Just need to finish up cloning the drives onto new hard drives and then I can put this back together.
Me, back in December:
I am not looking at a motherboard failure. The spare power supply will suddenly make it come back to life on the tenth time of trying. It is something simple like the power button broke when I took the front cover off so it’s not receiving the signal to turn on, even though I can hear the switch mechanically working.
I set it aside because the Linux computer has been working well, but decided to dig into it this weekend. It’s toast. I stripped it down to just the motherboard and that won’t boot. CPU fan doesn’t turn, with either of the PSUs I have on hand.
I think I didn’t want to accept it could be the motherboard because this is the first one that’s failed in about 25 years. Other failures have been hard drives or the video card where the fan stopped working. I’ve still got a couple of really old computers that are durable and working.

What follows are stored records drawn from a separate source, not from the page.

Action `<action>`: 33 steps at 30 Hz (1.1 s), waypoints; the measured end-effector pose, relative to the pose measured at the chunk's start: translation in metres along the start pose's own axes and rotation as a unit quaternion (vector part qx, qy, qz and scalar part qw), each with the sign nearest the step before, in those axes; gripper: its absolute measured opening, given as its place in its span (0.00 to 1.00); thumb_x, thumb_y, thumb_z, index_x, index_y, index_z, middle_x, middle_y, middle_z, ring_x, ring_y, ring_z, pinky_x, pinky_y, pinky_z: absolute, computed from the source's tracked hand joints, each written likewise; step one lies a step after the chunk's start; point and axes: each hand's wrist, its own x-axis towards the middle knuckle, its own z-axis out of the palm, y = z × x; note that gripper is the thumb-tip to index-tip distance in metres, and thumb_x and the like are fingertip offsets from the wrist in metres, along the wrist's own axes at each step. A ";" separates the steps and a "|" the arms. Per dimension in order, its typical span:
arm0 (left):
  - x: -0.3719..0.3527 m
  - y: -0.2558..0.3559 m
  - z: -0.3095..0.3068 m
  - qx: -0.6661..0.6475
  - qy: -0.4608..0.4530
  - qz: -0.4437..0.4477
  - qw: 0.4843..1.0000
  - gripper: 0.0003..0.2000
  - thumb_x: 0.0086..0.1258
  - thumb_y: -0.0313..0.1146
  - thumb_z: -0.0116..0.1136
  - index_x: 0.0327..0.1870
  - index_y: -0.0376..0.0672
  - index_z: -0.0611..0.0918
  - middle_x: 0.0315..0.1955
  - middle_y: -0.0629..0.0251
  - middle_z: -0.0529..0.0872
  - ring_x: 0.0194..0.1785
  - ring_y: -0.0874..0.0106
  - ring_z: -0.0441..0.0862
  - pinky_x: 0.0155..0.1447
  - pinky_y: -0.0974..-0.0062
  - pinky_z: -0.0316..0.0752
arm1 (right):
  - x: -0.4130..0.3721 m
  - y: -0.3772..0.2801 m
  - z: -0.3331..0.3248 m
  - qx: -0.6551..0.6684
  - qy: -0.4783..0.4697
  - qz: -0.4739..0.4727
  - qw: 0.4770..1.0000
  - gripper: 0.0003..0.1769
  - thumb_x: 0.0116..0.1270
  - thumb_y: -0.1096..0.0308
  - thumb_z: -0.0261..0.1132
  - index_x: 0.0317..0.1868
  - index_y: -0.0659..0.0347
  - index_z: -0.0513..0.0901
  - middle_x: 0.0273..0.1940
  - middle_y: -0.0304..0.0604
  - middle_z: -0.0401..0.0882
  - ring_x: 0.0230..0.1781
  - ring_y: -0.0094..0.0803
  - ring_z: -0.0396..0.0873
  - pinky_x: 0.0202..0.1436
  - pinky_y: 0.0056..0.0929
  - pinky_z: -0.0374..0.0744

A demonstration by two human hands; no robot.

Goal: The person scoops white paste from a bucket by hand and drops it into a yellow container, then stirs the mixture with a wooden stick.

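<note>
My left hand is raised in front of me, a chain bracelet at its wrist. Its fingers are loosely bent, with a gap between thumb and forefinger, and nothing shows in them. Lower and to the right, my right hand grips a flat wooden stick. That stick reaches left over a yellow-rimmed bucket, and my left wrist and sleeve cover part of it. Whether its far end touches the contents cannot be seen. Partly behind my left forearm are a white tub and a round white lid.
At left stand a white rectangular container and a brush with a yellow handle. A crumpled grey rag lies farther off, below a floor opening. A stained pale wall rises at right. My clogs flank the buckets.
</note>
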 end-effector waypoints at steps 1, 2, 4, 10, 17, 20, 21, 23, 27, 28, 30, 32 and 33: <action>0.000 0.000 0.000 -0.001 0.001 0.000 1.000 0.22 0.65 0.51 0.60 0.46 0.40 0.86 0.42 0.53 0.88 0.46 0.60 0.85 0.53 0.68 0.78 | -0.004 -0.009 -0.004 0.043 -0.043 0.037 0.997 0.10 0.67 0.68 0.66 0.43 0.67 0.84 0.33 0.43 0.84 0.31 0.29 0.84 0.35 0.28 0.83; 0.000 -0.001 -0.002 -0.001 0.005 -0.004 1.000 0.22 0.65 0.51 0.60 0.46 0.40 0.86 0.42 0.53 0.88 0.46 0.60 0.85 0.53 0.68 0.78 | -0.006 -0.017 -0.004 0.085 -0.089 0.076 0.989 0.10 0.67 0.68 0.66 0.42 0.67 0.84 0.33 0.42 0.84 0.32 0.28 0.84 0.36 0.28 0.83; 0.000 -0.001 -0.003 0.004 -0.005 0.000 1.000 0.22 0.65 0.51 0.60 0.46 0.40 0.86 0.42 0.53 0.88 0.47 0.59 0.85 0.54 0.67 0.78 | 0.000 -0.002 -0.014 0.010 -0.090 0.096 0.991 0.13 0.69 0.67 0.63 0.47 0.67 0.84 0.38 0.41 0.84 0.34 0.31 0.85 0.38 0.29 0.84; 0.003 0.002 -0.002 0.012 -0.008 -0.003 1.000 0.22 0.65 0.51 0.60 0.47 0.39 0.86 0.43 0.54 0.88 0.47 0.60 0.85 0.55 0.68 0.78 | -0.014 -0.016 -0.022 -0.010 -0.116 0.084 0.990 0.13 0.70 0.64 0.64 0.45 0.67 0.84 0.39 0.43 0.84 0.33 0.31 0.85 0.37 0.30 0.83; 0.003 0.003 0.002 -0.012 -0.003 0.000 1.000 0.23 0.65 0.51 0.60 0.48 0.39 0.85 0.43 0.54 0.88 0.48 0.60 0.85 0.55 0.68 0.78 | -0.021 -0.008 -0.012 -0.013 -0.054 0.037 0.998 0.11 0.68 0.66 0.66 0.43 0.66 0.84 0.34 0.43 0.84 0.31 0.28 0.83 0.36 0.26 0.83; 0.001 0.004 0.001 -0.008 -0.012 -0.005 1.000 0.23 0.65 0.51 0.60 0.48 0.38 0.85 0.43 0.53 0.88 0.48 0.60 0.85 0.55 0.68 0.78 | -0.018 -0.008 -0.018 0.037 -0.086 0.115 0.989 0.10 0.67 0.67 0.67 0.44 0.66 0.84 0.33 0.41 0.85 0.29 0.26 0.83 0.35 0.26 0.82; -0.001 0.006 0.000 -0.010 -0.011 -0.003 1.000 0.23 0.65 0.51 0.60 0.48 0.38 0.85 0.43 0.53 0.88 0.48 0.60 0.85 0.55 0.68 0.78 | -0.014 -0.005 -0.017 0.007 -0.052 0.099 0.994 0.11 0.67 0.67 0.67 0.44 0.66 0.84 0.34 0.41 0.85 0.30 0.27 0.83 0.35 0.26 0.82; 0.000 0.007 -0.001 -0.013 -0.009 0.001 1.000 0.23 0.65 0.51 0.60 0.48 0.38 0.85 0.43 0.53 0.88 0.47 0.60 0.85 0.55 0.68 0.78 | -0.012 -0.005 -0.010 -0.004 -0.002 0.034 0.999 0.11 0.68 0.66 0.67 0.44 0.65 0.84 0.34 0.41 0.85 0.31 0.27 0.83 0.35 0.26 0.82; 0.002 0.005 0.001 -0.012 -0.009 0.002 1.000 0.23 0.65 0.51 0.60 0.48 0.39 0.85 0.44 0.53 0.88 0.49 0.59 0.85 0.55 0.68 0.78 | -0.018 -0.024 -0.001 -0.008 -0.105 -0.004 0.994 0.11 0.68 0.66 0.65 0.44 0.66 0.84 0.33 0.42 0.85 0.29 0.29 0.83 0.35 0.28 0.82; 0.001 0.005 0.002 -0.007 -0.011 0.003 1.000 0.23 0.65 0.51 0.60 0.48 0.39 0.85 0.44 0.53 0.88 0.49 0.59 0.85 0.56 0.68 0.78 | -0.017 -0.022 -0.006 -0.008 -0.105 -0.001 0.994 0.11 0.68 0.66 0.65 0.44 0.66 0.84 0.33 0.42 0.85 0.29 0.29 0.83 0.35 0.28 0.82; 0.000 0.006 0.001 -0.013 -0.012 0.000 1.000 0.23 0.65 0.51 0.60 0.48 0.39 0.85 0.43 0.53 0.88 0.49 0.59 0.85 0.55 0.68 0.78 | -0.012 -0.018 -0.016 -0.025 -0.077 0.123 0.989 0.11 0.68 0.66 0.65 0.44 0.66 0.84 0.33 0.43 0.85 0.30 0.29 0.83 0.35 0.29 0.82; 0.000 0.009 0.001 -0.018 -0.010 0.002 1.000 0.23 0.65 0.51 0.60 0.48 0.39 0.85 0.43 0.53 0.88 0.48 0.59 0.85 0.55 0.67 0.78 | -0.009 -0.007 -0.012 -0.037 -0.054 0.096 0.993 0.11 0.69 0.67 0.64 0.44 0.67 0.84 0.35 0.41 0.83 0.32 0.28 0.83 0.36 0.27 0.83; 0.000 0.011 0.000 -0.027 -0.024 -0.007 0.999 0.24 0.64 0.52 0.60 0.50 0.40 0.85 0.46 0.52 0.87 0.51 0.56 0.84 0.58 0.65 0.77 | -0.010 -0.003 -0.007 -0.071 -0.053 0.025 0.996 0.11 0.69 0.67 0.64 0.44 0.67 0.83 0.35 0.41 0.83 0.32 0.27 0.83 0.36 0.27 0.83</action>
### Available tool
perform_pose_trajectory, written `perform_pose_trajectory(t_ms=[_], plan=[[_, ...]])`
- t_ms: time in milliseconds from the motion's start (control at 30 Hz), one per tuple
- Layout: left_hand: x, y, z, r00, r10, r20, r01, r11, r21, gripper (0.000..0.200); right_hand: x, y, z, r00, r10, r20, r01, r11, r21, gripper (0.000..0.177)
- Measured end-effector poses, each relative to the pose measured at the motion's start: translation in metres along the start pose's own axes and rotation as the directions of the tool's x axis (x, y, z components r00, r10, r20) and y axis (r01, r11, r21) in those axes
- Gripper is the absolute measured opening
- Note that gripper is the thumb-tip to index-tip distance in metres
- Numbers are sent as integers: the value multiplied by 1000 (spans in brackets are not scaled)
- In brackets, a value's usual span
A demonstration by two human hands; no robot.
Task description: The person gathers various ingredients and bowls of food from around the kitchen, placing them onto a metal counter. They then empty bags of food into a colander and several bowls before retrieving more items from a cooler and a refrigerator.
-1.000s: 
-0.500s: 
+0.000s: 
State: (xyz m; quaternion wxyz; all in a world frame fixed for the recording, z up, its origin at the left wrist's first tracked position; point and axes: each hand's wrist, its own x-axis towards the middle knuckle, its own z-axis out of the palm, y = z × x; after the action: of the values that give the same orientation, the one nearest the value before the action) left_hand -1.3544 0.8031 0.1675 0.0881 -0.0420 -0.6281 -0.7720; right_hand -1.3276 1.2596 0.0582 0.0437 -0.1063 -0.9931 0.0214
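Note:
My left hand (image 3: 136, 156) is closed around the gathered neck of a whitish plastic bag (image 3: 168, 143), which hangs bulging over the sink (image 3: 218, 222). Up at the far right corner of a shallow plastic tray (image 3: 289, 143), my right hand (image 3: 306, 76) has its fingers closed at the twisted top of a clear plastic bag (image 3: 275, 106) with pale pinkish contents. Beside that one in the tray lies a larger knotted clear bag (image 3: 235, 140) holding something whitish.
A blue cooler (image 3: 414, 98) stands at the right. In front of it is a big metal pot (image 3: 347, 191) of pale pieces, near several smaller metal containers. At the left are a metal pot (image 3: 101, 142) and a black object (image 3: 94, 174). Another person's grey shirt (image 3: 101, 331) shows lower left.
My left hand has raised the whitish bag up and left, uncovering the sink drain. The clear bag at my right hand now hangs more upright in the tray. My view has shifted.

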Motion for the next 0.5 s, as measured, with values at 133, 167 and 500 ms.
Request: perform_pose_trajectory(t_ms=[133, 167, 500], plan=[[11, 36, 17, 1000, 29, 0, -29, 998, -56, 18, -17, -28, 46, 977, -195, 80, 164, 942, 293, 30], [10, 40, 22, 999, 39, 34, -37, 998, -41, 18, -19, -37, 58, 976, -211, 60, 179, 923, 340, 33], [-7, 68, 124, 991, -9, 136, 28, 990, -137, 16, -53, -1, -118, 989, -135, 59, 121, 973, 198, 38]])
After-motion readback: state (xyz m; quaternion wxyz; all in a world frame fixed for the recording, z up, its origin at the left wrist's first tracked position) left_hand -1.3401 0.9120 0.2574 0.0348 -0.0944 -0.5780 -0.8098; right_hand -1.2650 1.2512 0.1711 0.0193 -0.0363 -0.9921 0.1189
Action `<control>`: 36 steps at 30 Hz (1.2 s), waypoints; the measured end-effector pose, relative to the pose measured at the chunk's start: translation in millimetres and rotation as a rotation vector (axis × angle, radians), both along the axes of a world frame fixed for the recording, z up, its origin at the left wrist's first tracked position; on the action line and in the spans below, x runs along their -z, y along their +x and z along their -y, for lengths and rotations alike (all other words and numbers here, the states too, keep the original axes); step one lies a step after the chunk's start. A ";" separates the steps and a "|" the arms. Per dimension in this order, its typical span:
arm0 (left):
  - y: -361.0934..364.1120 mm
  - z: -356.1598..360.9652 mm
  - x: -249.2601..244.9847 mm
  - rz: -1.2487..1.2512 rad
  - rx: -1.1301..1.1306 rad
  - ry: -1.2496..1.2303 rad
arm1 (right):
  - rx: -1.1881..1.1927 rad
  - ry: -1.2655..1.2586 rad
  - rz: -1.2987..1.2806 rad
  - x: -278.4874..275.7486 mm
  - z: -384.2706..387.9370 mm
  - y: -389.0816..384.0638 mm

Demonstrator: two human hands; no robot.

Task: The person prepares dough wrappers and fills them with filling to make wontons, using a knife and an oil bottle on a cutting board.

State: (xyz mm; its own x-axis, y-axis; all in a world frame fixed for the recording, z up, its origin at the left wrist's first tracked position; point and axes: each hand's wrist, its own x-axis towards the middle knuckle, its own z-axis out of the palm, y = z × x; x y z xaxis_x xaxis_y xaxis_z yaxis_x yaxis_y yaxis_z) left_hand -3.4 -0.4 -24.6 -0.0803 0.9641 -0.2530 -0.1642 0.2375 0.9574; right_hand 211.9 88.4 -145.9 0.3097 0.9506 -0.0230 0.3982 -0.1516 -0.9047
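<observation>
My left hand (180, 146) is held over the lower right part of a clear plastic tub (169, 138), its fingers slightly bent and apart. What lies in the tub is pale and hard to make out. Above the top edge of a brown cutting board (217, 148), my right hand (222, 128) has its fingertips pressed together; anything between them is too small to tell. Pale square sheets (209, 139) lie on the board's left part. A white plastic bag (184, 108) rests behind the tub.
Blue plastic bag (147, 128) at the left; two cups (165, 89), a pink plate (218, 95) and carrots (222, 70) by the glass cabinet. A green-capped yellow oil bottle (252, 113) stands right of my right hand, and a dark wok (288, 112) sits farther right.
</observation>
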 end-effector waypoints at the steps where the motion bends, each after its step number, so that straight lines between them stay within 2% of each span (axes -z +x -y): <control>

Another part of resisting accepting it is because the time had run out on support for Windows 7. A used motherboard and CPU would get it back up and running, but if it triggers the “you changed too much so you have to call us to get authorization”, I’m stuck. I’d prefer new items for both anyway and Microsoft ruled that out by patching Windows 7 so it won’t run on new motherboard architectures.
So, maybe all of the power-down problems I was having were symptomatic of a motherboard hinting it was going to die. It just took three years to do it.
I can’t justify spending money to build a new computer now. I guess I better see if WINE can run the Windows stuff I want and need.